Can you point to straightforward apple instructions for doing so?

I publish an open source project used in classrooms, mostly used by my own students but also others. Despite strong and principled objections, which I hung on to for years, I have simply given up and now pay the fee. I'd love to not have apple be the gatekeeper. But they are. Every release, every update, every summer when I go to fix a few bugs, the restrictions get tighter and tighter, and old workarounds stop working.

I work entirely on Linux and Win10, but I maintain a mac laptop and pay the $99/yr out of pocket just to keep this project alive. I've spent tens of days trying to find a way around either of these requirements, but it's just too difficult (for me, or for my students, or for others wanting to try my software).

1 comments

> Can you point to straightforward apple instructions for doing so?

Take a look at how other apps do it, such as:

• MacDown https://macdown.uranusjr.com (also on GitHub)

Download → Right/Control-click → Open → Confirm

There are several such apps and open-source tools that are not notarized, some quite popular.

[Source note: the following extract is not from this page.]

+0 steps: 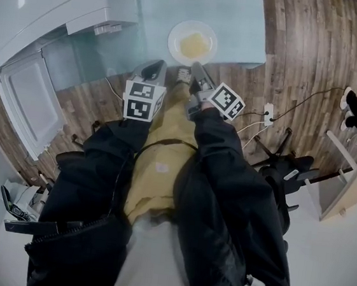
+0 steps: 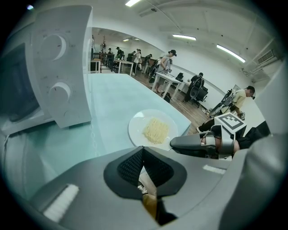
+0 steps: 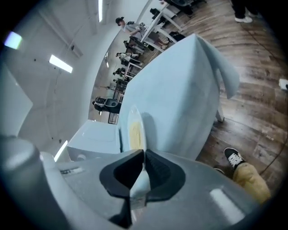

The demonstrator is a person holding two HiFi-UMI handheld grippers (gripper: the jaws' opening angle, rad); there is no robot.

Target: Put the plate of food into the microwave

Some of them provide those instructions next to their download links.

See the below discussion on why this is not a realistic or user-friendly option.

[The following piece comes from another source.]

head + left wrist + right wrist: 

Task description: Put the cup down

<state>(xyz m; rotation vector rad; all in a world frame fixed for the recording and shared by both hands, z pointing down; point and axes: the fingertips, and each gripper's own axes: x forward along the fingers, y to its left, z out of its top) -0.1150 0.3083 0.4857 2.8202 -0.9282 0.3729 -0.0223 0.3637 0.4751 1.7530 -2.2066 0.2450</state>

https://news.ycombinator.com/item?id=24217116

Exactly which part of “Download → Right-click → Open → Confirm” is user-unfriendly?

Those steps are literally all it takes. It’s barely 40 keystrokes to list them.

As a user and the resident tech support for people young and old, I am glad that there’s such a barrier against the execution of arbitrary software and it’s easily skippable if one so explicitly chooses.

In any case, how is it any worse than the Windows nag prompts that people accepted more than a decade ago?

The linked article clearly demonstrates that running apps without notarization on macOS is much more complicated than you describe it to be, to the point of it feeling insurmountable for less technical users.

Perhaps you've configured your device in a way that gives you an easier execution path, or the app is employing a workaround to bypass Gatekeeper.

It seems MacDown uses such a temporary workaround to make the process less painful for macOS users: https://github.com/MacDownApp/macdown/issues/1106#issuecomme...

> what gets me every time is that the "right-click" trick only works the second time you try to launch the app. The first time, right-click or not, MacOS won't let you launch the app.